Figure S4.

Theoretical and Experimental Assessment of Several Assumptions Made in the Mathematical Model, Related to Figure 3

(A) Our mathematical model depicted in Figures 3A and 3B only discretely examines the Plk4-NG oscillation during S-phase of each nuclear cycle. The schematic here shows our speculation that a phosphatase normally removes the phosphate groups (dotted circles) from Asl (red) during mitosis to reset the system for the next oscillation at rate k₄ (dotted black arrow).

(B) We implemented this step to extend the original model and plotted the mathematical solution for the percentage of Asl-bound Plk4 molecules (black curve) for a total of 14 nuclear cycles. For simplicity we kept the length of S-phase and mitosis constant through all 14 cycles (see STAR Methods for further details of this extended model).

(C) Schematic shows the Serine (S) and Threonine (T) residues (in bold) that were mutated to Alanine in the Asl-13A construct. Dark gray boxes show the relative positions of the previously mapped Plk4-interacting regions within the N-terminal (Dzhindzhev et al., 2010) and C-terminal (Klebba et al., 2015) regions of Asl.

(D) Micrographs show images from time-lapse movies of embryos expressing Asl-WT-mKate2 and Asl-13A-mKate2 (under the control of their own promoters in an asl mutant background), respectively.

(E) Graphs show the regression data (solid lines) for Plk4-NG oscillations in cycle 12 in embryos expressing either Asl-WT (green) or Asl-13A (dark gray) (both without any fluorescent tag) simultaneously with Plk4-NG. N ≥ 25 embryos for each condition; n = 71 and 68 centrioles (mean) per embryo in Asl-WT or Asl-13A, respectively (collection of two trials performed by two independent researchers, blinded for each other’s data). Data are presented as Mean ± SEM R² values indicate goodness-of-fit for the regressions. CS = Centrosome separation; NEB = Nuclear envelope breakdown.

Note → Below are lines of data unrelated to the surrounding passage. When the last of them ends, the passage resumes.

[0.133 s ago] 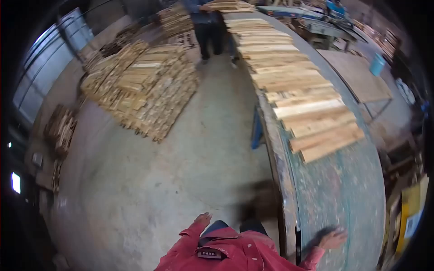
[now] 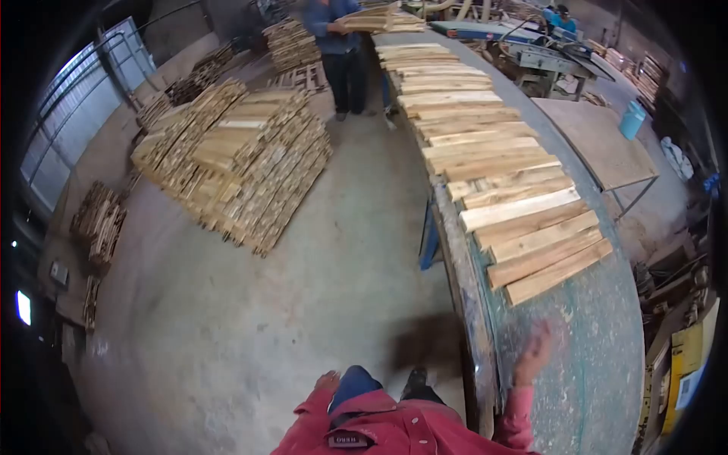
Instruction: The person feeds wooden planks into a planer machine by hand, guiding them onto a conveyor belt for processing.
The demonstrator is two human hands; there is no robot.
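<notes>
A row of wooden strips lies crosswise along the green table, with the nearest strip slightly angled. Over the table, short of that strip, my right hand is raised. Motion blurs it, but its fingers look stretched out and hold nothing. Down by my left thigh hangs my left hand, empty, its fingers loosely extended and partly visible.
A large stack of wooden strips stands on the floor to the left. Beyond it, a person holds strips by the table's far end. On the right are a brown side table, a blue container and a yellow piece.
My right hand has risen from low over the table and moved forward, toward the strips. My left hand has drawn slightly back and left. The view has shifted a little.
</notes>
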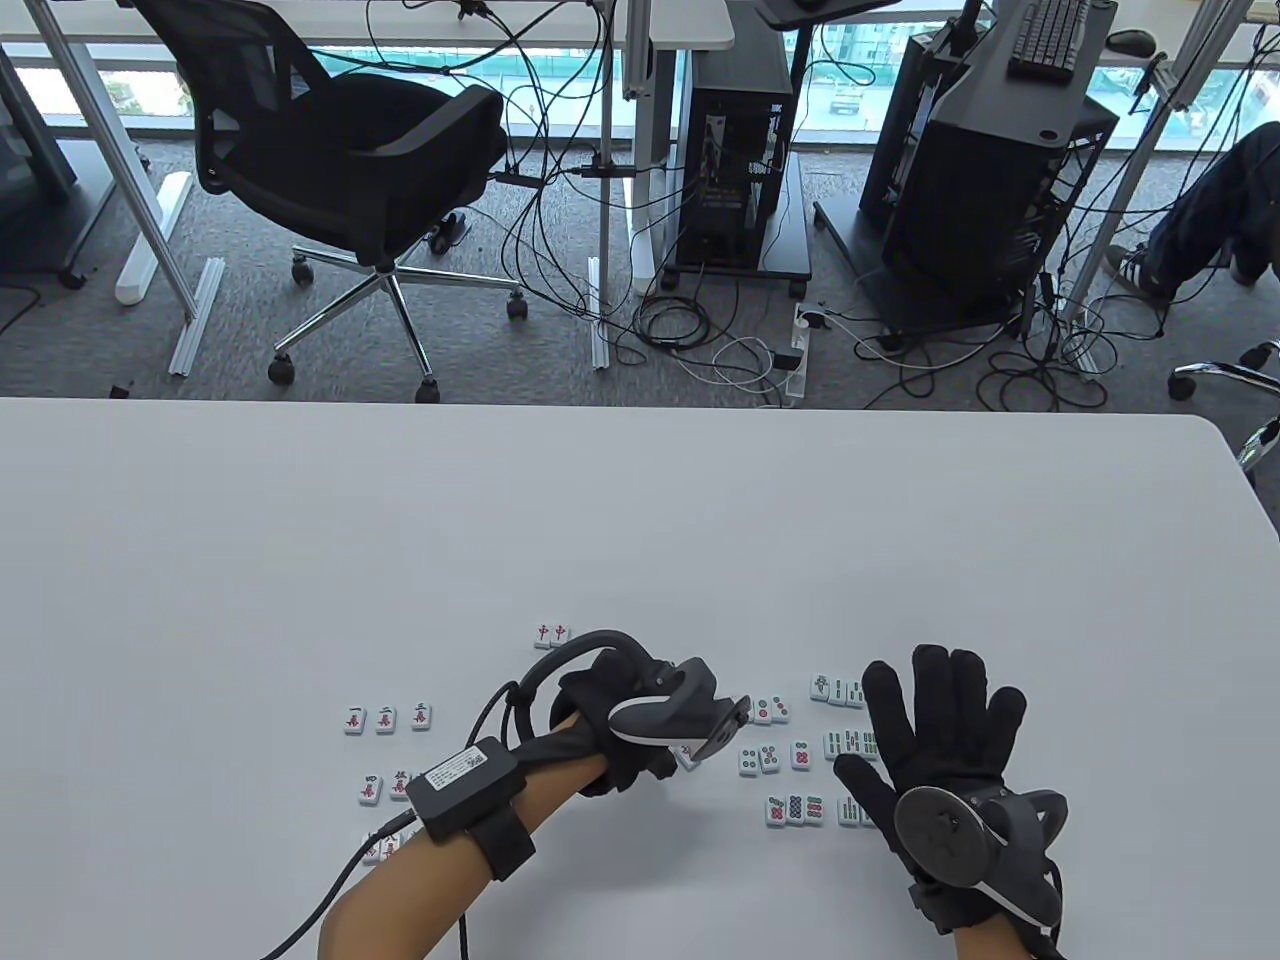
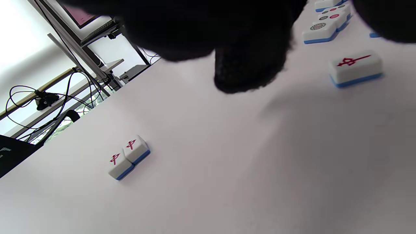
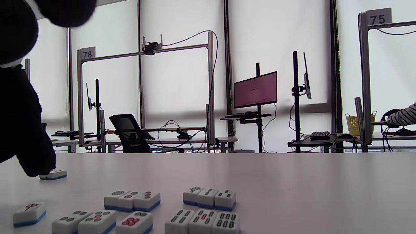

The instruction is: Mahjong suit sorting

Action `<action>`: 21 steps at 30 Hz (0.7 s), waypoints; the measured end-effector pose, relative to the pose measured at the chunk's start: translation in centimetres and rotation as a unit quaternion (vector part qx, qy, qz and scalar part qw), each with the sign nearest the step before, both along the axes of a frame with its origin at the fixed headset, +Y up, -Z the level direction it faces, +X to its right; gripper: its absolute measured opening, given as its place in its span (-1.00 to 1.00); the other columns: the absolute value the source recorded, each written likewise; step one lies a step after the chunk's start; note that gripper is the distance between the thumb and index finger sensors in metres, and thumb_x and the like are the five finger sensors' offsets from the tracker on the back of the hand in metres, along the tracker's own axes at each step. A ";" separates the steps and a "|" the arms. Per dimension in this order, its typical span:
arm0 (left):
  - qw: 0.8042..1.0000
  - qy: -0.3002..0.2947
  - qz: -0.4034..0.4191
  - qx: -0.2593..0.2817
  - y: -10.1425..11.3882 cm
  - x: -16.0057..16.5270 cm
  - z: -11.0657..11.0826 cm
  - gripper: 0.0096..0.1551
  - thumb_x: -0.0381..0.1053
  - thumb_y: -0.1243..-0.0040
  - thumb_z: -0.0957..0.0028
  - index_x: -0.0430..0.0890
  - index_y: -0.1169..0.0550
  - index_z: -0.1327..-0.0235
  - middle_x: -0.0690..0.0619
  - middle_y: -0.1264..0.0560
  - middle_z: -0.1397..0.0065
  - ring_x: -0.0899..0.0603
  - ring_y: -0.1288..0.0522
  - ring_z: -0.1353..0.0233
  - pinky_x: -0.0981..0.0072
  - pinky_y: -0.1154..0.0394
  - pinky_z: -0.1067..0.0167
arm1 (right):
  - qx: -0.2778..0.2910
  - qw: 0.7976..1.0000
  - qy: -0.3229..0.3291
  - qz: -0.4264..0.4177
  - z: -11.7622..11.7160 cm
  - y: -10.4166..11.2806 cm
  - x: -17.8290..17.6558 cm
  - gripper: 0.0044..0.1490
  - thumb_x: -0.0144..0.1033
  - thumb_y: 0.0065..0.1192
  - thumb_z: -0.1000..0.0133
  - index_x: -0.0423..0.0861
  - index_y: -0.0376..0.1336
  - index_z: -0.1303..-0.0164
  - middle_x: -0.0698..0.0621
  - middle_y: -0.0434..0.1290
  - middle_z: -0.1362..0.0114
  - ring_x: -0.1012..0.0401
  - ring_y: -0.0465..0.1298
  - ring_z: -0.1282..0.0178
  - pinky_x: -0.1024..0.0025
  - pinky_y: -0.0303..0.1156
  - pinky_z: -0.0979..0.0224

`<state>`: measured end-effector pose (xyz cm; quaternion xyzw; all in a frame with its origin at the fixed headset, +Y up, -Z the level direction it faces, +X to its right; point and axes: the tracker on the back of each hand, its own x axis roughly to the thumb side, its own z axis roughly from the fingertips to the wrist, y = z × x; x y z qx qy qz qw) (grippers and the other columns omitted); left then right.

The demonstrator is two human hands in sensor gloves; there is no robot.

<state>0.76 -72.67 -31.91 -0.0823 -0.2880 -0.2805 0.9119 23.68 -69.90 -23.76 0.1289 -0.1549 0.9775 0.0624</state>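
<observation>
Right hand (image 1: 940,740) lies flat, fingers spread, over the bamboo tiles (image 1: 850,745). Left hand (image 1: 620,720) hovers curled, grip unclear, beside the stray red-character tile (image 2: 356,67); the matching pair (image 2: 128,156) sits beyond.

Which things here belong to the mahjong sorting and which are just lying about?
Job:
- pair of red-character tiles
- lone red-character tile
- character tiles
- circle tiles
- bamboo tiles
- left hand
- right hand

Lying about:
- office chair
- computer tower
- floor cables
</observation>
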 end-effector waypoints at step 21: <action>0.996 0.061 0.063 -0.034 -2.8 2.2 -0.3 -0.25 0.39 -0.30 0.29 -0.11 -0.65 0.04 0.33 -0.69 0.33 0.12 -0.65 0.51 0.33 -0.61 0.44 | -0.008 1.000 0.002 0.003 0.0 -0.1 -0.2 0.06 0.29 -0.09 -0.10 0.20 -0.47 -0.59 -0.14 -0.49 -0.70 -0.19 -0.47 -0.63 -0.42 -0.41 -0.54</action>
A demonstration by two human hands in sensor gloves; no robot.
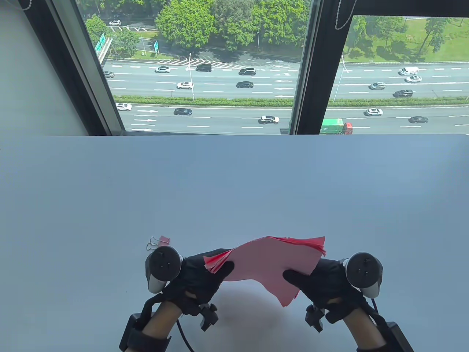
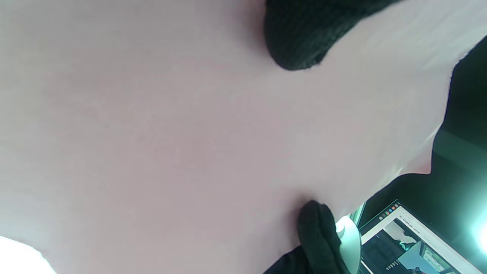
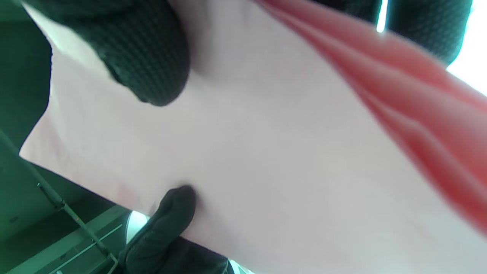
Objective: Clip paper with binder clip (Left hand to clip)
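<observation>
A stack of pink paper sheets (image 1: 269, 262) is held up above the table between both hands, bowed upward in the middle. My left hand (image 1: 205, 271) grips its left edge, thumb on the near face. My right hand (image 1: 311, 280) grips its lower right edge, thumb on the near face. A pink binder clip (image 1: 161, 242) with silver wire handles lies on the table just behind my left hand. The left wrist view shows the pale sheet (image 2: 190, 133) filling the frame with both thumbs on it. The right wrist view shows the sheet (image 3: 266, 152) and its fanned red edges.
The white table (image 1: 234, 183) runs back to a window with a dark frame. A laptop screen (image 2: 411, 243) shows at the lower right of the left wrist view.
</observation>
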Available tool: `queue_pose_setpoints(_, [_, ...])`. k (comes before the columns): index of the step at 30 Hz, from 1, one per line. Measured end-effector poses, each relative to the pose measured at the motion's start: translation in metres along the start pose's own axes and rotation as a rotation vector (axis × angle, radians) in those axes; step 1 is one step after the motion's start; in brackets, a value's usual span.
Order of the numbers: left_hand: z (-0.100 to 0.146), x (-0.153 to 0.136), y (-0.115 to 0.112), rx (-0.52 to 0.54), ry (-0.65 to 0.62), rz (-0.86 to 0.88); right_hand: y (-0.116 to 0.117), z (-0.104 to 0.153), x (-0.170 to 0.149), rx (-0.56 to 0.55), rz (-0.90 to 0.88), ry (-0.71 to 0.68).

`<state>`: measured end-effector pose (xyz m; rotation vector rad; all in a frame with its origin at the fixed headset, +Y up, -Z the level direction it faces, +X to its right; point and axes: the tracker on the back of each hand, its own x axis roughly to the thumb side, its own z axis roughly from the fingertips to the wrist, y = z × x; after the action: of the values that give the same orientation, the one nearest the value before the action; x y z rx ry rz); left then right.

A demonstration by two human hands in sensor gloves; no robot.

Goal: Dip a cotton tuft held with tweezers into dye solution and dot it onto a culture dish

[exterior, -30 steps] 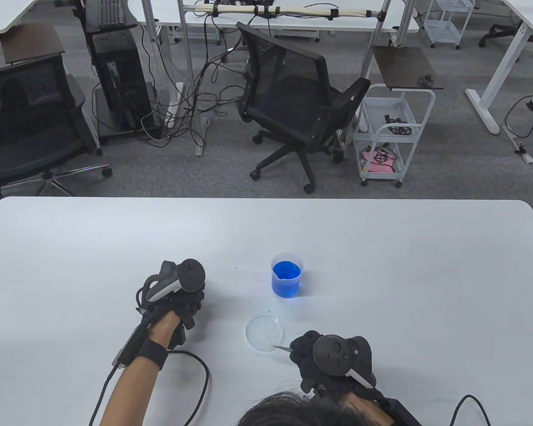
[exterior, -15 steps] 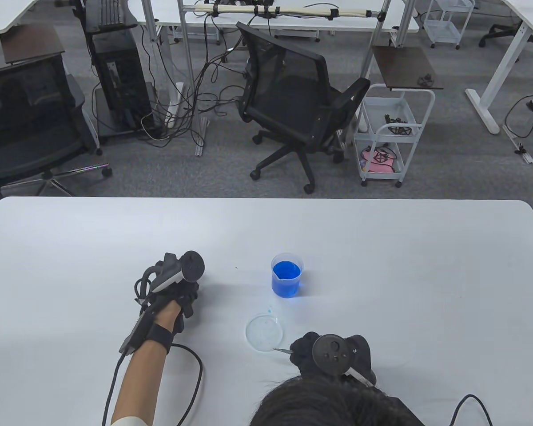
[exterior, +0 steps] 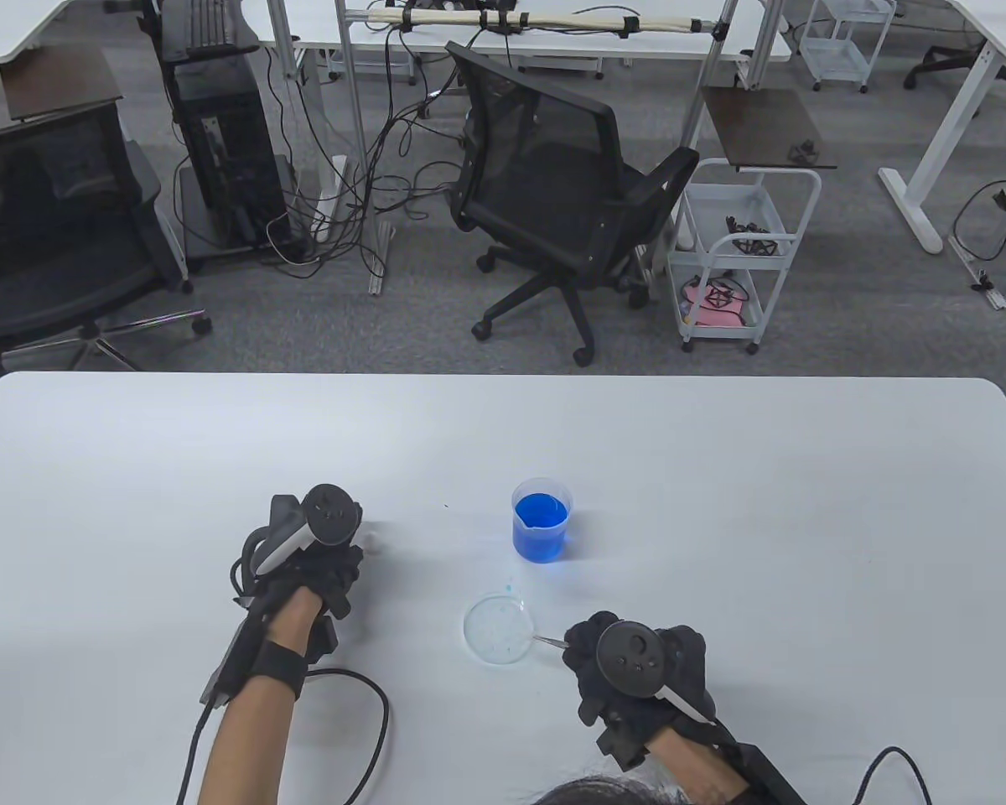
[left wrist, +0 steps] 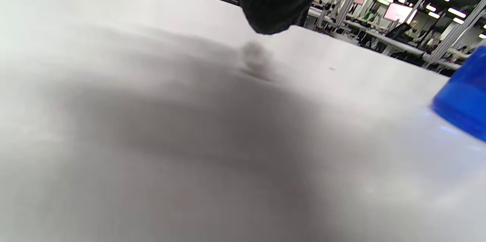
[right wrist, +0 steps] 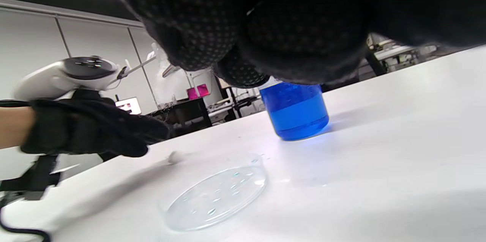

(F) In (B) it is assumed that the cytosolic concentration of Plk4 is kept constant over all cycles. The graph here plots an alternative model where the total number of Plk4 molecules in the embryo is kept constant at all cycles. The number of centrioles doubles each cycle, and the mathematical solution for the percentage of Asl-bound Plk4 molecules (black curve), and the percentage of Plk4 molecules that remain in the cytoplasm (red curve), is depicted over 14 nuclear cycles (see STAR Methods for further details and implications of this model). For the first few nuclear cycles, almost all of the Plk4 remains in the cytoplasm since there are only a few centrioles. In the later cycles, however, the amount of Plk4 sequestered by the Asl receptors increases exponentially, as the number of centrioles increase by a factor of 2 in each cycle. Therefore, the rate at which the Asl receptors are able to recruit Plk4 from the cytoplasm decreases, resulting in a reduction in the amplitude of the Plk4 oscillation. This aspect of the model is consistent with our experimental observations that the amplitude of the Plk4 oscillation decreases at later cycles (Figure 1), as does the cytosolic concentration of Plk4 (Figure 3E). An alternative, or additional, mechanism that might explain these observations is that the Plk4 molecules activated by binding to Asl may be more likely to autophosphorylate to stimulate their degradation, so ensuring that more Plk4 is degraded at each cycle as the number of centrioles increase. Interestingly, in either of these scenarios, increasing centriole numbers leads to increasing Plk4 depletion from the cytosol, potentially allowing embryos to effectively “count” their centrioles.